Estados Unidos, 32 años después: del dolor de Maradona al sueño de Messi
Estados Unidos ocupa un lugar muy especial en la historia del fútbol argentino. Allí quedó grabada una de las imágenes más dolorosas de Diego Armando Maradona y, 32 años después, el mismo país es escenario de otra historia completamente distinta: la de Lionel Messi escribiendo la página más brillante de su carrera con la camiseta de la Selección.
El 25 de junio de 1994, tras el triunfo por 2-1 frente a Nigeria, Maradona abandonó el campo de juego tomado de la mano por una enfermera. Días más tarde se conoció el resultado positivo del control antidoping y el capitán fue excluido del Mundial. La frase que pronunció después quedó para siempre en la memoria colectiva de los argentinos: «Me cortaron las piernas». Aquella sentencia marcó el final de una era y el comienzo de uno de los capítulos más dolorosos en la historia de la Selección.

Argentina, golpeada por aquella situación, quedó eliminada en los octavos de final frente a Rumania y el sueño mundialista terminó mucho antes de lo imaginado. Estados Unidos quedó asociado para siempre al desenlace más triste del ciclo de Maradona con la camiseta albiceleste.
Treinta y dos años después, el destino volvió a reunir a la Selección con suelo estadounidense. Pero esta vez la historia es completamente diferente. En el Mundial 2026, Lionel Messi convirtió a Estados Unidos en el escenario donde continúa ampliando una leyenda que parece no tener techo.
El capitán argentino llegó a este Mundial rompiendo marcas prácticamente en cada presentación. Se transformó en el máximo goleador de la historia de las Copas del Mundo, alcanzó el récord absoluto de partidos disputados, se convirtió en el máximo asistidor histórico del torneo y lidera la tabla de goleadores de esta edición con ocho tantos. A eso le sumó otro registro inédito: es el primer futbolista en marcar en seis partidos consecutivos de eliminación directa en un Mundial.

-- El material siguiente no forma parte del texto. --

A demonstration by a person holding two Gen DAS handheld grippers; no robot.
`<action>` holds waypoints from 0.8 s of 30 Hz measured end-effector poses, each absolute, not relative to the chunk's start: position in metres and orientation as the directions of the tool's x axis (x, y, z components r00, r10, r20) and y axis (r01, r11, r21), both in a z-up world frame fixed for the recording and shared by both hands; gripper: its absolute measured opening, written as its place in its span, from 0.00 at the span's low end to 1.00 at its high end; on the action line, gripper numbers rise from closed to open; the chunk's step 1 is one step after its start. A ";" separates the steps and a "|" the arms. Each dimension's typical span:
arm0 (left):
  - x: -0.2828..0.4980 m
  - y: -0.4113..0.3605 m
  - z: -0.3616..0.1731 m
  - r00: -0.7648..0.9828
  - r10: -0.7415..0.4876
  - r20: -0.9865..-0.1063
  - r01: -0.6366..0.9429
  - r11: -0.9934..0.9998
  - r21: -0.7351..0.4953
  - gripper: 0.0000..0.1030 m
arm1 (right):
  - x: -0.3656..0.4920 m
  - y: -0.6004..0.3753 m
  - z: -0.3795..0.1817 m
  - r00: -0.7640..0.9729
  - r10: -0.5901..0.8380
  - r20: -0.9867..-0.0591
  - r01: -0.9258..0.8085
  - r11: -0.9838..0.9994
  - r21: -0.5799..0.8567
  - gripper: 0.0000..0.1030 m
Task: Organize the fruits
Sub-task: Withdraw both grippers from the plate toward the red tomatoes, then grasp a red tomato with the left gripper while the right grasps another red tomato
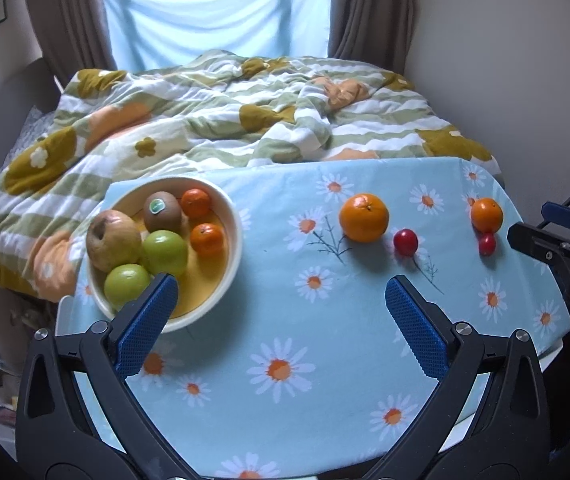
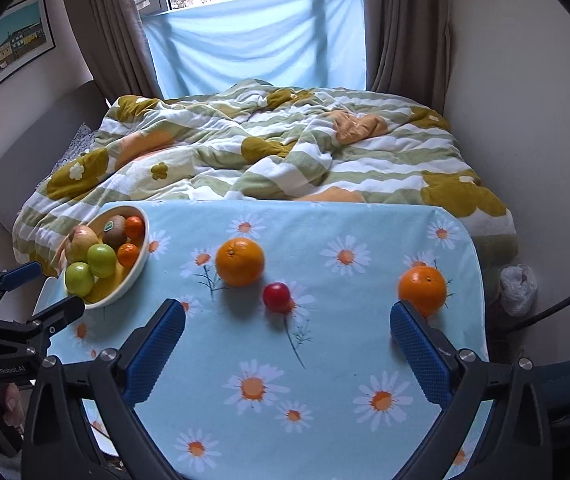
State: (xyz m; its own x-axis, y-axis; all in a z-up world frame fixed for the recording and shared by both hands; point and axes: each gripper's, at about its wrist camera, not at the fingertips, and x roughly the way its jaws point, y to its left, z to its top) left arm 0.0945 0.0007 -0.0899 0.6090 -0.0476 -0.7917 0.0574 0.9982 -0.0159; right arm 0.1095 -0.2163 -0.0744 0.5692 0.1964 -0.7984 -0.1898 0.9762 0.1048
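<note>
**A:** How far along is the sorting?

**B:** More than half, by my count. The bowl (image 1: pixel 233 216) at the table's (image 1: pixel 285 420) left edge holds seven fruits: a pear (image 1: pixel 111 240), a kiwi (image 1: pixel 161 212), two green apples (image 1: pixel 165 252) and two mandarins (image 1: pixel 207 239).

**A:** That makes six.

**B:** Right, six. Four lie loose on the cloth. A big orange (image 1: pixel 363 217) sits mid-table toward the far edge, with a red fruit (image 1: pixel 405 242) just beside it. A smaller orange (image 1: pixel 486 215) rests near the right edge, touching a second red one (image 1: pixel 487 243).

**A:** And the grippers?

**B:** Both gape, holding nothing. The left gripper (image 1: pixel 281 300) hovers over the near side, one finger overlapping the bowl's rim in its own view. The right gripper (image 2: pixel 287 326) faces the loose fruit, its right finger just in front of the smaller orange.

**A:** So what's left?

**B:** Likely four pickups into the bowl, nearest the right hand first.
</note>
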 end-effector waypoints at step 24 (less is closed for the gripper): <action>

Su actuación frente a Egipto sintetizó como pocas veces toda su dimensión. Después de fallar un penal y atravesar varios minutos de imprecisiones, apareció cuando el equipo más lo necesitaba. Asistió de manera magistral a Cristian Romero para iniciar la remontada, convirtió el empate con una volea extraordinaria y condujo a la Selección hacia una clasificación épica a los cuartos de final.

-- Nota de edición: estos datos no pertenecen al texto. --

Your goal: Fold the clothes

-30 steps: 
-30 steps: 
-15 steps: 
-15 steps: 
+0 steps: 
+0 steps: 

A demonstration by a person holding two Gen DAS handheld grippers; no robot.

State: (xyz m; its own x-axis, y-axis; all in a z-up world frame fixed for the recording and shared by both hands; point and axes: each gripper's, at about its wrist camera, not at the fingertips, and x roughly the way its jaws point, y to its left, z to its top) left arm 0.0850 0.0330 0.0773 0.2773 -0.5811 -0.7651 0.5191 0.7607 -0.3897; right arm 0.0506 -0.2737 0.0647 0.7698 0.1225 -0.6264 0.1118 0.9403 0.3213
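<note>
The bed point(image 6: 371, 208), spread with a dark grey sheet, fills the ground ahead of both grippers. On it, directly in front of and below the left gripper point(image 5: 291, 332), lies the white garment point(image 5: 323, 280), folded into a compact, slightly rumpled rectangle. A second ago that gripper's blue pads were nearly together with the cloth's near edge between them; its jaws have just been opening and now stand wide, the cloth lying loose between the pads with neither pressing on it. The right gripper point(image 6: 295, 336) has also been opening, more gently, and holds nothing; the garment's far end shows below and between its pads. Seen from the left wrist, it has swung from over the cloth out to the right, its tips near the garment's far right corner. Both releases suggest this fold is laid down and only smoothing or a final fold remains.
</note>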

Las imágenes también reflejan ese contraste entre dos épocas. En 1994, Maradona abandonaba un Mundial entre lágrimas y desilusión. En 2026, Messi terminó emocionado, abrazado por sus compañeros y levantado en andas por un plantel que lo reconoce como el líder de una nueva ilusión mundialista.
Estados Unidos quedó unido para siempre a dos momentos que marcaron generaciones. En 1994 fue el lugar donde terminó el camino del más grande de aquella época. En 2026 es el escenario donde otro gigante del fútbol sigue desafiando al tiempo, rompiendo récords y alimentando el sueño de todo un país.
El mismo país. Dos Mundiales. Dos capítulos inolvidables de la historia de la Selección Argentina. Uno quedó marcado por el dolor de una despedida. El otro sigue escribiéndose con la esperanza de una nueva conquista.